XY Hamiltonian in a 1D Heisenberg Chain

Question

I've been trying to implement the 1D Heisenberg chain (i.e. the XXZ model) on Qiskit but have been having trouble. To recap, the Heisenberg hamiltonian is as follows: $$H_{XXZ} = \sum^{N}_{i = 1} [J(S^{x}_{i}S^{x}_{i+1} + S^{y}_{i}S^{y}_{i+1} + \Delta S^{z}_{i}S^{z}_{i+1})] $$ and we can take the XY hamiltonian to be $$H_{XY} = \sum^{N}_{i = 1} [J(S^{x}_{i}S^{x}_{i+1} + S^{y}_{i}S^{y}_{i+1})]$$ as I understand. I know that the matrix representation of this hamiltonian's time evolution takes the form $$XY(\theta) = \begin{pmatrix} 1 & 0 & 0 & 0\\ 0 & \cos[{\theta}/2] & i\sin[{\theta}/2] & 0\\ 0 & i\sin[{\theta}/2] & \cos[{\theta}/2] & 0\\ 0 & 0 & 0 & 1 \end{pmatrix}$$ however, I'm not exactly sure how to implement it on Qiskit with the available Quantum logic gates.
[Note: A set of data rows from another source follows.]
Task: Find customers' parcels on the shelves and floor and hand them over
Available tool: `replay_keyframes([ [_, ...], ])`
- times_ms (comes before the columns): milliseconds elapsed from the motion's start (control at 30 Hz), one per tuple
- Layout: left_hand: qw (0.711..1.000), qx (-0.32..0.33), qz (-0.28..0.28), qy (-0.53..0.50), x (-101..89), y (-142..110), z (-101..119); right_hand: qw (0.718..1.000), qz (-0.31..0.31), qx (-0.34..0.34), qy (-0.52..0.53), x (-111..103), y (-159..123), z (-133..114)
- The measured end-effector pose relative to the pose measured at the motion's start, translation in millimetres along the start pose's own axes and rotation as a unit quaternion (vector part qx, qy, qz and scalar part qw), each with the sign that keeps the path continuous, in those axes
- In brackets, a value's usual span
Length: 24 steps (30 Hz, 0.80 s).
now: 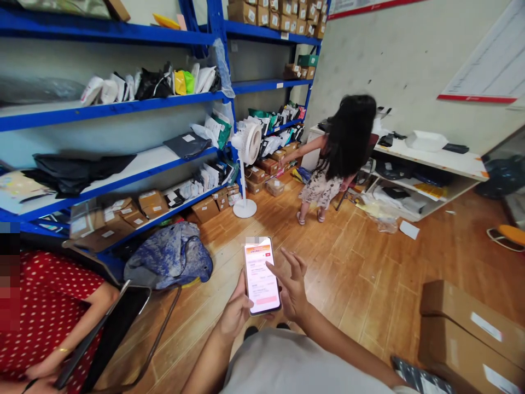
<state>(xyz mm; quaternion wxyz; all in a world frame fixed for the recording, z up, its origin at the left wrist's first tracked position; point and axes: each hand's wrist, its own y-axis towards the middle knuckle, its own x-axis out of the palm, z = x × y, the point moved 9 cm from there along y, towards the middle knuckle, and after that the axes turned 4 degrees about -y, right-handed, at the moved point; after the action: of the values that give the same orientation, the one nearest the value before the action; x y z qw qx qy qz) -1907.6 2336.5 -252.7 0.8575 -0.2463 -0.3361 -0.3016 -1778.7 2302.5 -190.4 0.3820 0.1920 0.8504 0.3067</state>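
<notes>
A smartphone [263, 279] with a lit screen is held out before its user's gray shirt [295, 364], above a wood-plank floor [353, 262]. The screen shows an orange banner at the top, a small red button beneath it, blocks of text and a pink bar near the bottom; the lettering is too small to read. The left hand [234, 311] is closed around the phone's edge, its thumb at the lower corner of the display. The right hand [294, 287] is partly open, fingers spread, the index finger pointed at the screen; whether it touches the glass cannot be told. At right, cardboard boxes [463, 350] bear white labels whose print is illegible. A wall poster [488, 54] edged in red carries a small mark, also unreadable. Blue shelving [164, 106] lined with mailing bags [110, 87] stands near a white pedestal fan [248, 142]. A person in red polka dots [45, 306] sits at left; another, long-haired [353, 137], stands beyond, arm extended toward the shelves.
</notes>
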Motion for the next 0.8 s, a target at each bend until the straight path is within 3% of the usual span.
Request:
replay_keyframes([
  [100,1.000,0.001,-0.003,0.008,-0.2,0.7,-0.7,1.000,-0.009,-0.027,0.003,-0.1,1.0,-6.3],
  [233,0.999,0.033,0.006,0.003,0.0,4.1,1.7,0.993,-0.084,-0.075,-0.023,11.4,5.4,-24.6],
  [333,0.998,0.060,-0.012,0.004,8.5,4.6,5.0,0.989,-0.124,-0.073,-0.042,18.3,9.7,-31.9],
  [500,0.998,0.058,-0.008,0.009,13.0,1.0,8.1,0.996,-0.078,-0.032,0.012,13.1,10.5,-26.7],
  [567,0.999,0.033,0.000,0.020,8.1,-0.5,5.5,0.993,-0.045,0.038,0.099,13.0,7.3,-13.0],
  [633,1.000,0.013,0.001,0.022,2.3,-1.7,2.9,0.957,-0.036,0.150,0.247,23.4,0.2,6.0],
  [700,1.000,0.011,0.006,0.016,-3.5,-2.8,2.5,0.882,-0.065,0.251,0.394,44.1,-9.8,16.1],
  [733,1.000,0.011,0.012,0.012,-5.9,-3.2,2.5,0.849,-0.080,0.281,0.440,52.5,-13.9,16.9],
  [800,1.000,0.014,0.026,0.003,-7.4,-3.1,2.4,0.821,-0.092,0.310,0.471,60.3,-18.5,17.5],
])
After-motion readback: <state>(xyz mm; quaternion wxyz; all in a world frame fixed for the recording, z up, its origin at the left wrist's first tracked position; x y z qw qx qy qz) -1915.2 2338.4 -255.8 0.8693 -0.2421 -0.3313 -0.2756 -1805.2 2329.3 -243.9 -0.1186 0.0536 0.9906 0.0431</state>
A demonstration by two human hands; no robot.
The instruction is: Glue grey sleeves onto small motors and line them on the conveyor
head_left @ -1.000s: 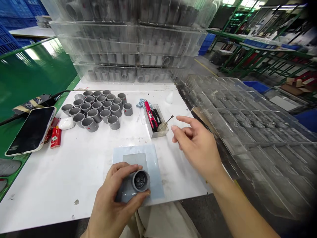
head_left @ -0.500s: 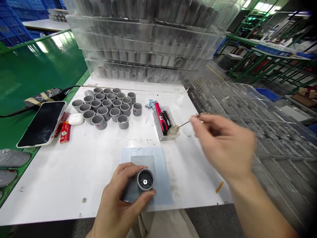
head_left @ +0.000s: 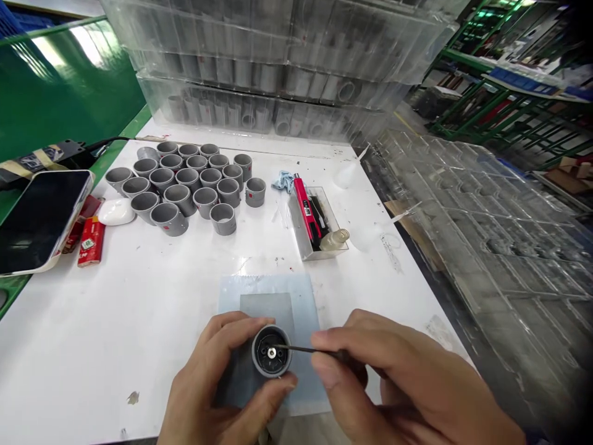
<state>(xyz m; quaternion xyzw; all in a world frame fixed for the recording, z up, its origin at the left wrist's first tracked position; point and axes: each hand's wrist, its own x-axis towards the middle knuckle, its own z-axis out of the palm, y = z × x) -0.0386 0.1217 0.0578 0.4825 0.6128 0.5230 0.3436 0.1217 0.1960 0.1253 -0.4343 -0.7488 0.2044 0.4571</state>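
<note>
while under the fitting [head_left: 263, 366], blue sheeting [head_left: 230, 303]

Grey PVC pipe fitting [head_left: 271, 351], open end up, thin pick [head_left: 301, 348] reaching in.

Bright ceiling light floods the white worktop [head_left: 139, 321], leaving only a soft shadow under the left hand [head_left: 217, 377]. Glare streaks the green panel [head_left: 60, 80] and the clear plastic trays [head_left: 486, 247], while the wide lens bends the edges and the right corners fall dark
</note>
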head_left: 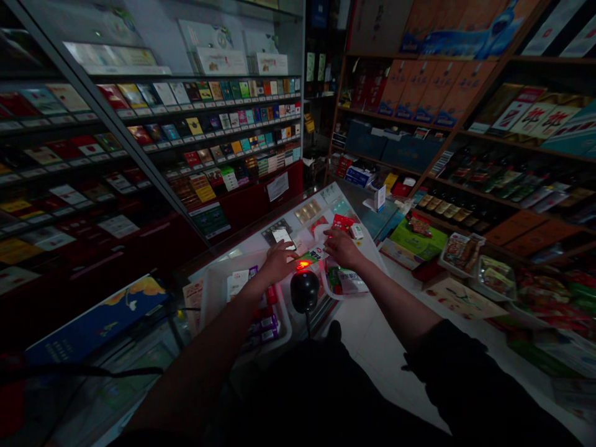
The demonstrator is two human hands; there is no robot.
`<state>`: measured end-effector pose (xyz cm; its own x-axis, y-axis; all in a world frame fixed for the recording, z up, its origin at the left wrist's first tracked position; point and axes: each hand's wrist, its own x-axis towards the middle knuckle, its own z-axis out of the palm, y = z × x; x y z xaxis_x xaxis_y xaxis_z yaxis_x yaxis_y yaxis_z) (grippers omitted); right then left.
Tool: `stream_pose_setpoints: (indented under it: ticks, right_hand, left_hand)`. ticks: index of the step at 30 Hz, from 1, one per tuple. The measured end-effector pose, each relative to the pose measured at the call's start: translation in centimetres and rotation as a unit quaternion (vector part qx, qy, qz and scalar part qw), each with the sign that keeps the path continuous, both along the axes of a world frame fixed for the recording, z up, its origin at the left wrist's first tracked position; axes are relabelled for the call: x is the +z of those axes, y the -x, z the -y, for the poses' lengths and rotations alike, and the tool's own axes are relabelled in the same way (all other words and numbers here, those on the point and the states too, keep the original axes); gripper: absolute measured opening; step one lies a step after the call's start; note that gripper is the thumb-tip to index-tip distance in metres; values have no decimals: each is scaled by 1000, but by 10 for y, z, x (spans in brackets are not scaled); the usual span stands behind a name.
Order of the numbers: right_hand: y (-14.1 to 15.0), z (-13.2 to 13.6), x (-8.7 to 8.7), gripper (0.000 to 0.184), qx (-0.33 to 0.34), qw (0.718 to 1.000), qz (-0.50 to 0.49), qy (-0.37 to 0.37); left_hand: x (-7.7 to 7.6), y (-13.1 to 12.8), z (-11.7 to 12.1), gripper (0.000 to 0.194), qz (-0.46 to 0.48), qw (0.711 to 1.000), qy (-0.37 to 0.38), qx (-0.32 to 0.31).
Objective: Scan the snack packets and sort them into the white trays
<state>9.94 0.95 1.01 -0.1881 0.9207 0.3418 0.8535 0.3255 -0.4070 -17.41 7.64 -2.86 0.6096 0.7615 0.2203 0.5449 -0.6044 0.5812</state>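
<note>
My right hand (343, 248) has its fingers closed at the right end of a small green and white packet (315, 255). Red light falls on the packet's left part, just above a black barcode scanner (304, 293). My left hand (278, 262) reaches to the packet's other side, its fingers stretched out over the lower edge of a phone (281, 236) with a lit screen. Whether its fingertips touch the phone or the packet is hard to tell. Beyond my right hand are red packets (343, 221).
A white plastic bin (208, 292) with purple and red packs stands left of the scanner. On the right, another white bin (342, 297) holds packets. Cigarette shelves (200, 99) line the left; boxes (414, 239) and snack trays (496, 279) stand right.
</note>
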Motion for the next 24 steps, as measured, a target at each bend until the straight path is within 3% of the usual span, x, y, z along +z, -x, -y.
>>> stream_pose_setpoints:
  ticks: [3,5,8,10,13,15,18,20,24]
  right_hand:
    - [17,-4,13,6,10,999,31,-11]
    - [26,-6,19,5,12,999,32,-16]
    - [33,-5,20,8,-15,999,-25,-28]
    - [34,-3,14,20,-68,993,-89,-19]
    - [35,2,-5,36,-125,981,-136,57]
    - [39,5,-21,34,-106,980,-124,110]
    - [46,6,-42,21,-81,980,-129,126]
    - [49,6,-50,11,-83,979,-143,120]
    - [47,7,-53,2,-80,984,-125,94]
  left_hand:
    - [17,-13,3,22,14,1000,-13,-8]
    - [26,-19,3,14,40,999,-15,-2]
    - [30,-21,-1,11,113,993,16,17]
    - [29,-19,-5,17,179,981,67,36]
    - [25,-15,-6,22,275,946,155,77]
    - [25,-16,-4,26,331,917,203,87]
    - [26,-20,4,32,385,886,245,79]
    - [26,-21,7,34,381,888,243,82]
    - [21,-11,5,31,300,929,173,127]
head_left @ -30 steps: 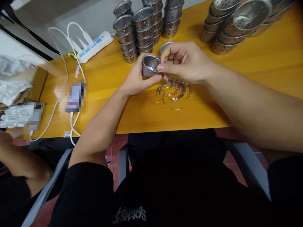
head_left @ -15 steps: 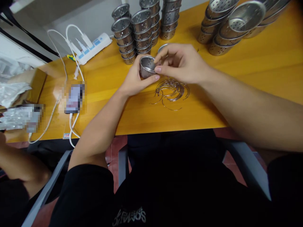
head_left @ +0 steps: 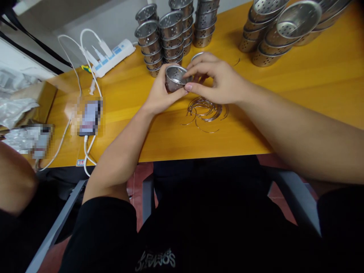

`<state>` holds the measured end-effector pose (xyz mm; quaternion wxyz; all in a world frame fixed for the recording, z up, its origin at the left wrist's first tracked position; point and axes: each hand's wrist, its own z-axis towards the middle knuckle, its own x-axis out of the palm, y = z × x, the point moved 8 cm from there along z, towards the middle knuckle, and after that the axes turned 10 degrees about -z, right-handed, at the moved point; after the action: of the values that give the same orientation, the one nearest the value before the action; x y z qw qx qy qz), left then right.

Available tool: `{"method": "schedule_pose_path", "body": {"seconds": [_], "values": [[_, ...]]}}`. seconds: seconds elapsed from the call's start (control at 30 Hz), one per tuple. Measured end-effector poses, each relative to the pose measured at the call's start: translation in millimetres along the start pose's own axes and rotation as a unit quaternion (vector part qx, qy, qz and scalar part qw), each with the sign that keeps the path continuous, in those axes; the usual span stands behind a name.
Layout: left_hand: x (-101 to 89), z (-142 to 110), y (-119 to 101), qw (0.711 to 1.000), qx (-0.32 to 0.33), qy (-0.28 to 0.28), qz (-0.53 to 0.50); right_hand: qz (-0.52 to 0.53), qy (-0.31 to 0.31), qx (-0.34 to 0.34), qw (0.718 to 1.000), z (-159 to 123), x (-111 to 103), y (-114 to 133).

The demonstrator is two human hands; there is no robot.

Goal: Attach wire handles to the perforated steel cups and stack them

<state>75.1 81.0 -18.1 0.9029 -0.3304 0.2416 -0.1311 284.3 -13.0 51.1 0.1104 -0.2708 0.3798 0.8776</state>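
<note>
My left hand point(head_left: 160, 89) is wrapped round a small perforated metal cup point(head_left: 174, 81), its mouth tilted up towards me. My right hand point(head_left: 216, 77) is at the cup's right rim, thumb against the outside and index finger reaching over the edge into the mouth. Whether a wire is also between those fingers is too small to tell. Just below the hands, a loose pile of curved metal wires point(head_left: 204, 110) lies on the wooden table point(head_left: 170, 140). Behind my right hand shows part of another metal cup's rim point(head_left: 198, 55).
Stacks of perforated cups point(head_left: 150, 49) stand at the back, with more stacks point(head_left: 273, 45) at the back right. A white power strip point(head_left: 116, 57), a charging phone point(head_left: 90, 117) and cables lie left. A co-worker's arm point(head_left: 17, 178) is at the far left.
My right index finger has stretched out over the rim into the cup, from a tighter pinch beside it. The cup has shifted slightly left. The co-worker's arm has moved.
</note>
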Motion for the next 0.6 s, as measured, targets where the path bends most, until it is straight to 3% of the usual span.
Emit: {"method": "schedule_pose_path", "body": {"seconds": [0.1,0.2,0.37,0.6], "values": [[5.5,-0.1,-14.8,0.999,-0.012,0.036,0.028,0.006,0.002,0.022,1.0,-0.7,1.7,1.4],[6.1,2.1,-24.6,1.0,0.004,0.021,0.007,0.005,-0.009,0.042,0.999,-2.0,0.2,2.3],[4.5,3.2,-22.2,0.999,0.0,-0.02,-0.027,0.004,-0.01,0.034,0.999,-1.2,-3.0,3.5],[6.8,0.2,-28.9,1.0,-0.015,0.018,0.013,0.006,-0.003,0.0,1.0,3.4,-1.5,11.5]]}}
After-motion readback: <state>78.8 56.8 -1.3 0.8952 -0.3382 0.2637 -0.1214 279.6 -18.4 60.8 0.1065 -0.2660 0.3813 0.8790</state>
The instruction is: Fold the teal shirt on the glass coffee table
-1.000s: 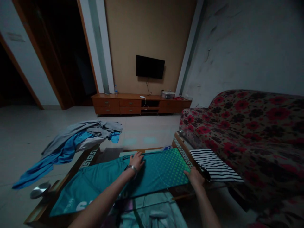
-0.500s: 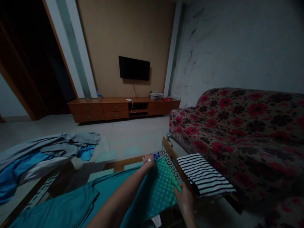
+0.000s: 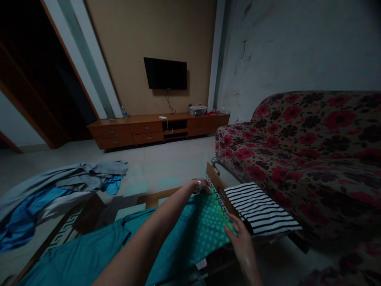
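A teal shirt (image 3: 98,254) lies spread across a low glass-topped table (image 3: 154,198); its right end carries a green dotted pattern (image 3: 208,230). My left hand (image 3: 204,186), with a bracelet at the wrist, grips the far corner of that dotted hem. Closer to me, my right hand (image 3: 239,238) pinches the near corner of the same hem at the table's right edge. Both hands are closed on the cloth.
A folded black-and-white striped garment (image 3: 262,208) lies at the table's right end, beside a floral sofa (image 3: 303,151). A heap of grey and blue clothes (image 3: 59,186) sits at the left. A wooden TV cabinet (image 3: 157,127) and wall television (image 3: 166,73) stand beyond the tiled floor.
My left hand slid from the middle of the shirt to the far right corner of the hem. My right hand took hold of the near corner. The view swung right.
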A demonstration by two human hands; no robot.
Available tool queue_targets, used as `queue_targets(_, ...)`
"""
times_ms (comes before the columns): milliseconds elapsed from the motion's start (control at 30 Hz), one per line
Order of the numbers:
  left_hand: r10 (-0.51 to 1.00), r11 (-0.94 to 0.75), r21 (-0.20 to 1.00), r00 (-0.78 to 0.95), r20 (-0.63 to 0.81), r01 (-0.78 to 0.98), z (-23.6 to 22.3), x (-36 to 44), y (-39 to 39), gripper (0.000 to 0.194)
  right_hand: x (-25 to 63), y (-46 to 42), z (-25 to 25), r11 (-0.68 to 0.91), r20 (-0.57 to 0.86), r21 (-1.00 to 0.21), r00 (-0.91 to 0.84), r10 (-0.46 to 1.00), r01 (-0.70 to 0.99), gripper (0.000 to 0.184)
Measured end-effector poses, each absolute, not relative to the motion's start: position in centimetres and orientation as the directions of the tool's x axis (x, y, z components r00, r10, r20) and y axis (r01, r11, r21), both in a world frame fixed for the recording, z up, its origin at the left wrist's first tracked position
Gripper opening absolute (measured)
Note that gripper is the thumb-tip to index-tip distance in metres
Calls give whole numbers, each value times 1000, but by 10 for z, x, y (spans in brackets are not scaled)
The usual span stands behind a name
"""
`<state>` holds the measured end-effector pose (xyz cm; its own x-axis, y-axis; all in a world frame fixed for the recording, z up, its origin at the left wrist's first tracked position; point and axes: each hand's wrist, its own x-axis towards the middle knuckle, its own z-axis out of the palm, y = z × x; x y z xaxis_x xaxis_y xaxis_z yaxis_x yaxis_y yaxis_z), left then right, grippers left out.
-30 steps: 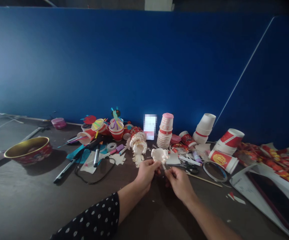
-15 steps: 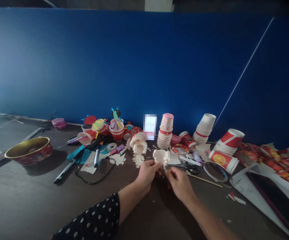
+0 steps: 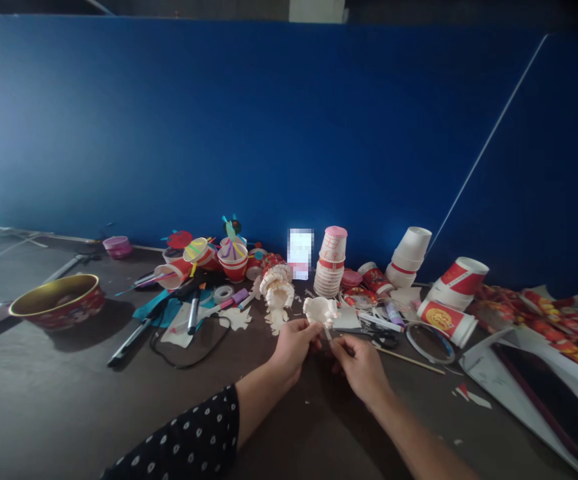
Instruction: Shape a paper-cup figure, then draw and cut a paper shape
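My left hand grips a white cut-paper cup piece with curled, frilled edges, held up above the tabletop. My right hand sits just beside it, its fingertips pinched on a thin pale stem that comes out of the underside of the piece. Beyond my hands, a frilled white paper figure made from cut cups stands among paper scraps. Part of the white piece's underside is hidden by my fingers.
A dark table holds scattered crafts against a blue wall: stacked paper cups, red printed cups, scissors, marker pens, a wooden stick, a gold-rimmed red bowl, and red wrapping paper at right.
The white piece has turned slightly between my fingers, and my right hand has shifted a little at the stem. The objects on the table have not moved.
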<state>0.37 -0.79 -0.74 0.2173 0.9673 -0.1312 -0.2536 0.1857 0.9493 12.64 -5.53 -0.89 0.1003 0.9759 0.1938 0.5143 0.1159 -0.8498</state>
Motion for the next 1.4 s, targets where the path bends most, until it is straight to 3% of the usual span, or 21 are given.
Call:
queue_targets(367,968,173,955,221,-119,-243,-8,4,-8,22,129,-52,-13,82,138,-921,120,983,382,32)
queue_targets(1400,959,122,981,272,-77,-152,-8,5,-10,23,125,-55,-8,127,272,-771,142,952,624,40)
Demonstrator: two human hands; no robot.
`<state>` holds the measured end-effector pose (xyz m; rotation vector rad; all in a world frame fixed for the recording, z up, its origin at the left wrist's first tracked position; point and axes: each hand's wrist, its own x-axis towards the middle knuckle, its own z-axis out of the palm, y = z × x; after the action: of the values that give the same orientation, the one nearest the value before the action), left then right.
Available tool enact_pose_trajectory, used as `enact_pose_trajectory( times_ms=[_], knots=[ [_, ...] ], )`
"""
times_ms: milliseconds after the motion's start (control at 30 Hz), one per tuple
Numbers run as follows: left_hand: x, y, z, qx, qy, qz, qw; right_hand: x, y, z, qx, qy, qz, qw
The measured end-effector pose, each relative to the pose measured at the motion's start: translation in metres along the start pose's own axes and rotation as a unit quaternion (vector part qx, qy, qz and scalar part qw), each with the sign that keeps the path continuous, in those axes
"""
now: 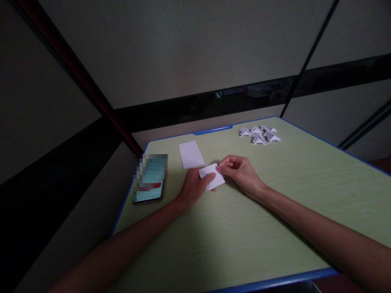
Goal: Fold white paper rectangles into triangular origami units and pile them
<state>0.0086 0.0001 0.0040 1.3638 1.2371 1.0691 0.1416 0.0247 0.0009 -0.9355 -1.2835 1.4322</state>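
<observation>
A small folded piece of white paper (215, 182) is held just over the table between both hands. My left hand (194, 183) grips it from the left, thumb flat on top and fingers underneath. At its upper right edge, my right hand (240, 170) pinches the paper between thumb and forefinger, the other fingers curled. A flat white sheet of paper (191, 155) lies just beyond my left hand. Several folded white paper figures (259, 138) are grouped at the far right of the table.
A smartphone (154, 179) with a lit, partly blurred screen rests at the left of the table. The pale green tabletop (305, 179) has a blue edge. Behind it stand light panels (195, 53) crossed by a glossy black band (189, 103).
</observation>
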Motion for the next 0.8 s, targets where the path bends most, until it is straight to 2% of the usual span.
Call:
enact_pose_trajectory(
  times_ms=[267,533,800],
  knots=[
    [0.0006,-0.0055,-0.0035,0.009,-0.001,-0.001,1.0,-0.0001,-0.0056,-0.0069,-0.142,-0.151,-0.002,0.978],
    [0.0001,-0.0052,-0.004,0.019,-0.008,0.004,1.0,0.0006,-0.0037,-0.009,-0.137,-0.176,-0.005,0.975],
    [-0.0019,-0.0017,-0.0024,-0.017,-0.009,0.003,1.0,-0.0006,0.0009,-0.0066,-0.055,-0.166,-0.01,0.984]
  ],
)
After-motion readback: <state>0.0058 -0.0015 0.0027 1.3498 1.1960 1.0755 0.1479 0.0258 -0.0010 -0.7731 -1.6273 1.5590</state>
I do know that a special case to this problem is the iSwapGate, where it is equal to $XY(\theta = \pi)$, but is there a way to implement $XY(\theta)$ for arbitrary angles?

Answer 1

Here is an implementation

from qiskit.circuit import QuantumCircuit, Parameter

theta = Parameter('θ')

qc = QuantumCircuit(2)
qc.cx(0, 1)
qc.crx(-1 * theta, 1, 0)
qc.cx(0, 1)

print(qc)
---
          ┌────────┐     
q_0: ──■──┤ RX(-θ) ├──■──
     ┌─┴─┐└───┬────┘┌─┴─┐
q_1: ┤ X ├────■─────┤ X ├
     └───┘          └───┘

and to evaluate that it works:

from qiskit.quantum_info import Operator

def XY(theta):
    c = np.cos(theta / 2)
    s = 1j * np.sin(theta / 2)
    
    return np.array([[1, 0, 0, 0], 
                     [0, c, s, 0], 
                     [0, s, c, 0], 
                     [0, 0, 0, 1]])

val = pi / 14
circ = qc.bind_parameters({theta: val})
np.allclose(Operator(circ).data, 
            XY(val))
---
True